Stop Saying 'The Handler Is Stuck': A Stage-by-Stage Troubleshooting Method
Vague diagnoses like "main thread stuck" waste hours because they skip the evidence that tells you where to fix. This method replaces guesswork with a repeatable chain of proof that works across app and framework threads, and it forces engineers to distinguish delivery delay from execution cost — two problems with entirely different fixes.
A single symptom like a frozen UI or a slow system_server response can originate from a dozen different points in a Handler message's lifecycle. The wrong conclusion — "the Handler is stuck" — gives no repair direction. The right approach walks the normal main chain (post → enqueue → wait → retrieve → dispatch) and separately checks interruption side paths such as rejected enqueues, removals, lifecycle cancellations, and Looper quits.
Two built-in log signals anchor the investigation. Slow delivery measures the gap between Message.when and the actual dispatch start, pointing to preceding messages, thread scheduling delays, or queue backlogs. Slow dispatch measures the callback's own execution time, pointing to locks, I/O, synchronous Binder calls, or native blocking inside the Runnable. Neither signal is a universal monitor; a missing slow log does not prove the absence of waiting or blocking.
A fixed evidence template replaces vague hand-waving. For every stuck task, state the target message and thread, the post return value, the Message.when, the waiting evidence (delivery log, Perfetto timeline, preceding slice), the execution evidence (dispatch log, thread dump, Binder trace), and a conclusion that names the exact stage and cause while explicitly ruling out alternatives. The method applies equally to app main-thread freezes and system_server service latency, where synchronous Binder calls often chain through multiple processes and the real root cause sits on the peer side.
The most common diagnostic failure is treating Slow delivery and Slow dispatch as interchangeable; they measure completely different intervals and demand opposite investigation directions.
Logging only 'post updateUi' is nearly useless.

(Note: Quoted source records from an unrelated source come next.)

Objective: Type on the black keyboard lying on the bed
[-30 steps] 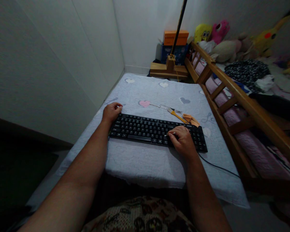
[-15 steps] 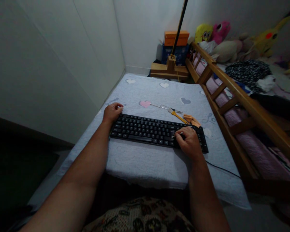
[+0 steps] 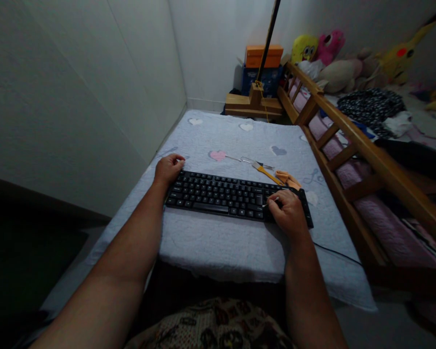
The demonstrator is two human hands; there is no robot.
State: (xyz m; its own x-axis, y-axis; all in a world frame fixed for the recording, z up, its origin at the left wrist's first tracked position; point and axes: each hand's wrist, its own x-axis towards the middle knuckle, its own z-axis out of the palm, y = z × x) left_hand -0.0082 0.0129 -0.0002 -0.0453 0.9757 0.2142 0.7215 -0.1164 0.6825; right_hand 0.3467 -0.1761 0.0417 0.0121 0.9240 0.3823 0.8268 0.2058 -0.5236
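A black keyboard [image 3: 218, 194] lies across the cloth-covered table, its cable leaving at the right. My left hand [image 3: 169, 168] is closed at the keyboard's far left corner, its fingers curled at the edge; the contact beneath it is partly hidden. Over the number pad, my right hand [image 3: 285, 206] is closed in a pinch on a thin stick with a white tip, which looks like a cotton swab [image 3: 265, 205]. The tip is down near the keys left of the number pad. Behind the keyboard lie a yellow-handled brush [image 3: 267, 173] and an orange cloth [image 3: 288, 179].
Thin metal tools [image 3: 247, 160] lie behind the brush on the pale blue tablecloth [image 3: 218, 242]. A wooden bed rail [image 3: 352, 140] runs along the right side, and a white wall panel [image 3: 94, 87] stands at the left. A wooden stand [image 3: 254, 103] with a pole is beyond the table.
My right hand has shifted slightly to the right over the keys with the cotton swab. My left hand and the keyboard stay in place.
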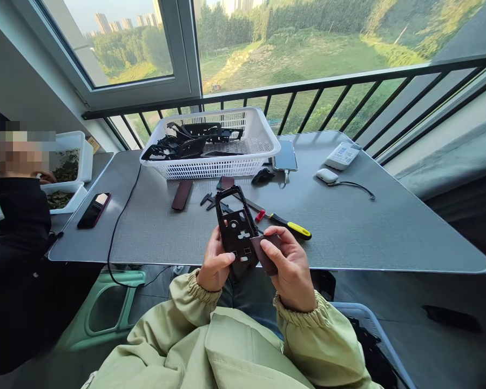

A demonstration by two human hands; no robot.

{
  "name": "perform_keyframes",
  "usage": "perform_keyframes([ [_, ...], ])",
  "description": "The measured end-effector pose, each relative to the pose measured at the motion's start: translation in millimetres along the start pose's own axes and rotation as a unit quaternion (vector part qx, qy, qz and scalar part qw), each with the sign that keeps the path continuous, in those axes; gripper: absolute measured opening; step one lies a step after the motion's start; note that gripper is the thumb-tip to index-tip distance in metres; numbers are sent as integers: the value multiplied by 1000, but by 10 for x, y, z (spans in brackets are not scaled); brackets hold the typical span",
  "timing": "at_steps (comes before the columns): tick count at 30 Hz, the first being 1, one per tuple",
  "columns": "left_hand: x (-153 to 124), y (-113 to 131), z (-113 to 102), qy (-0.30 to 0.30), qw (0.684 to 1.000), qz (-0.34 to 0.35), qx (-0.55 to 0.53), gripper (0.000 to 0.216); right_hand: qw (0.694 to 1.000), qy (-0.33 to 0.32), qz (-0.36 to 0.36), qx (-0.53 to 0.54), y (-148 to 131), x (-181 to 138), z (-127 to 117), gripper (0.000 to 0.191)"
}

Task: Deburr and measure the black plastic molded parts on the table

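Pale green jacket (247, 346) right up close, and now the left hand (216, 263) pinches a black plastic frame (240, 219) over the near edge of the grey table (380, 232)! Right hand (290, 265) pinches a maroon piece (266, 256) at the frame's lower right side.

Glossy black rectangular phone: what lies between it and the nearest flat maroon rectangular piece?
In the head view, one thin black cable crosses the grey tabletop between phone and maroon piece.
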State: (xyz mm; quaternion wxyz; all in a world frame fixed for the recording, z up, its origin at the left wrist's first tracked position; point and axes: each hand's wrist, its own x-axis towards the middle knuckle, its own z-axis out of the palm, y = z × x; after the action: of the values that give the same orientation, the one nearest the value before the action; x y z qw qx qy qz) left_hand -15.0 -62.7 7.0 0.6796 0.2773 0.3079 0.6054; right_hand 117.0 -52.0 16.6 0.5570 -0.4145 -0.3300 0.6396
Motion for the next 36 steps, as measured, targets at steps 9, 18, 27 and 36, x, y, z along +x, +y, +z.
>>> perform_keyframes([
  [9,0,35,45,19,999,-39,-24,54,1000,8,-5,-6,38,-25,-3,36],
  [18,-23,66,75,24,999,-45,-8,52,1000,19,-12,-11,24,-40,26,33],
  [27,-10,-16,50,59,997,-44,29,55,998,18,-31,-49,67,-43,14,32],
  [36,-13,-113,77,146,988,-33,38,52,996,1,-50,-74,134,-39,30,29],
])
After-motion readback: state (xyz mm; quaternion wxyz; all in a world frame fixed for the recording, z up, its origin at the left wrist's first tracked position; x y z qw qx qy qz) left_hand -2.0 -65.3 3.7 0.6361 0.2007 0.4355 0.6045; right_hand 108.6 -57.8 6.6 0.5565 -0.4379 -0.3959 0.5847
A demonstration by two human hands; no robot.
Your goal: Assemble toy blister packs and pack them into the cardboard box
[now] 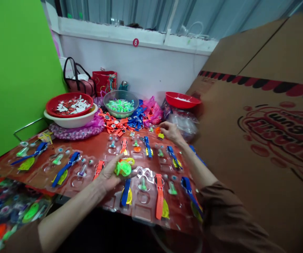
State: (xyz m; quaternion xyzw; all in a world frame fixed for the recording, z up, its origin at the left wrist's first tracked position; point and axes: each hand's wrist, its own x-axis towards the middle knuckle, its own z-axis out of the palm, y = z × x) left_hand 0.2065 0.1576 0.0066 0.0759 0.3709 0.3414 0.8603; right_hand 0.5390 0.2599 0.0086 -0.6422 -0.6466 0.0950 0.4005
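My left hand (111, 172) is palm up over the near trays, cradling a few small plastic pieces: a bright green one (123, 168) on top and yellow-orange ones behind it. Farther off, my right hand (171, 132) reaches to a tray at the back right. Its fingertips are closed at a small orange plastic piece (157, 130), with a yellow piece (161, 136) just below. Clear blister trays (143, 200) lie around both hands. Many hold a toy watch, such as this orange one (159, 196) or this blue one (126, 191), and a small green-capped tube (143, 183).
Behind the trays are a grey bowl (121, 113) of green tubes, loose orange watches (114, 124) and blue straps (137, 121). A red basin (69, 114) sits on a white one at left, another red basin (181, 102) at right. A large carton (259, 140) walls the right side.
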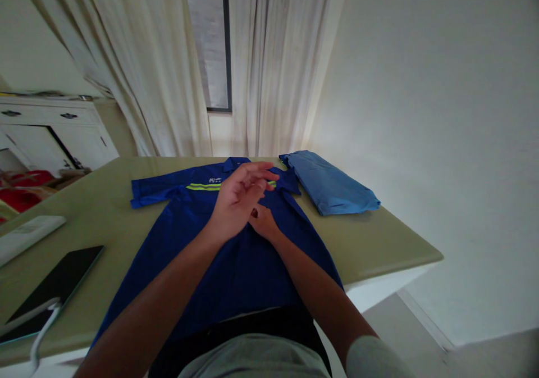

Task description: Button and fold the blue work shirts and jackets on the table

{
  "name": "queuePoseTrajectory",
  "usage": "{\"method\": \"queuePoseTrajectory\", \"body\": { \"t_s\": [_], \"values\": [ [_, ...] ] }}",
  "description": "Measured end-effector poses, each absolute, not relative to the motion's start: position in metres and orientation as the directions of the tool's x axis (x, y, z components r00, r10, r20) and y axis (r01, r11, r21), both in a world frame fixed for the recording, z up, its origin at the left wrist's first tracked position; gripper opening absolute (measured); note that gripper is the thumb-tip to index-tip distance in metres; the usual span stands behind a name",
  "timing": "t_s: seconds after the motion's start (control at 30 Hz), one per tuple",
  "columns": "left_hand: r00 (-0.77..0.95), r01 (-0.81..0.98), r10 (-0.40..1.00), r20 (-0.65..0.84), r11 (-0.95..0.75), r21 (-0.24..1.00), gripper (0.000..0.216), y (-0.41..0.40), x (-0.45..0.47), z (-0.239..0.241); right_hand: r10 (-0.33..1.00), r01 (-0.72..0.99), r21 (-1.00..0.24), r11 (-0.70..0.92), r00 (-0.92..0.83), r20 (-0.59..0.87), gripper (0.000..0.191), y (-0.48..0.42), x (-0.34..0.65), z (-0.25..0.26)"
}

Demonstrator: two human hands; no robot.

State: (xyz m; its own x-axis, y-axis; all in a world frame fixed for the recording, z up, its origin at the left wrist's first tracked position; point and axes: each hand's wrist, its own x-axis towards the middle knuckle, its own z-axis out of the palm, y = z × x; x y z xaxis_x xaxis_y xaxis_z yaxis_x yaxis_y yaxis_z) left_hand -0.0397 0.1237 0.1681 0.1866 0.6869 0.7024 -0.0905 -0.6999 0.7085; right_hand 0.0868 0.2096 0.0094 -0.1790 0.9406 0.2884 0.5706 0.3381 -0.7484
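A dark blue short-sleeved work shirt lies spread face up, its collar at the far end and a yellow-green reflective stripe across the chest. Above its middle, my left hand is raised with loosely bent fingers apart, holding nothing. My right hand is low over the shirt's front, just right of and partly behind the left. Its fingers are curled; the fingertips and whatever they may pinch are hidden. Light blue folded clothing rests beyond the shirt's right sleeve.
The greenish tabletop ends against a wall on the right. At left are a black tablet-like panel, a white cable and a long white object. Curtains hang behind, and a white cabinet stands at far left.
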Motion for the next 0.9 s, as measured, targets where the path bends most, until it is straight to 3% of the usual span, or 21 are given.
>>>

A log that captures the target Handler, return value, calling thread, and uptime turns a mystery into a checkable fact.
Framework engineers often blame the Handler thread when a thread dump shows it stuck in BinderProxy.transact, but the real culprit is a lock or I/O wait on the peer process that never appears in the local trace.
Setting an overly aggressive Looper slow-log threshold and leaving it on distorts timing measurements because the logging itself becomes a non-trivial source of jitter.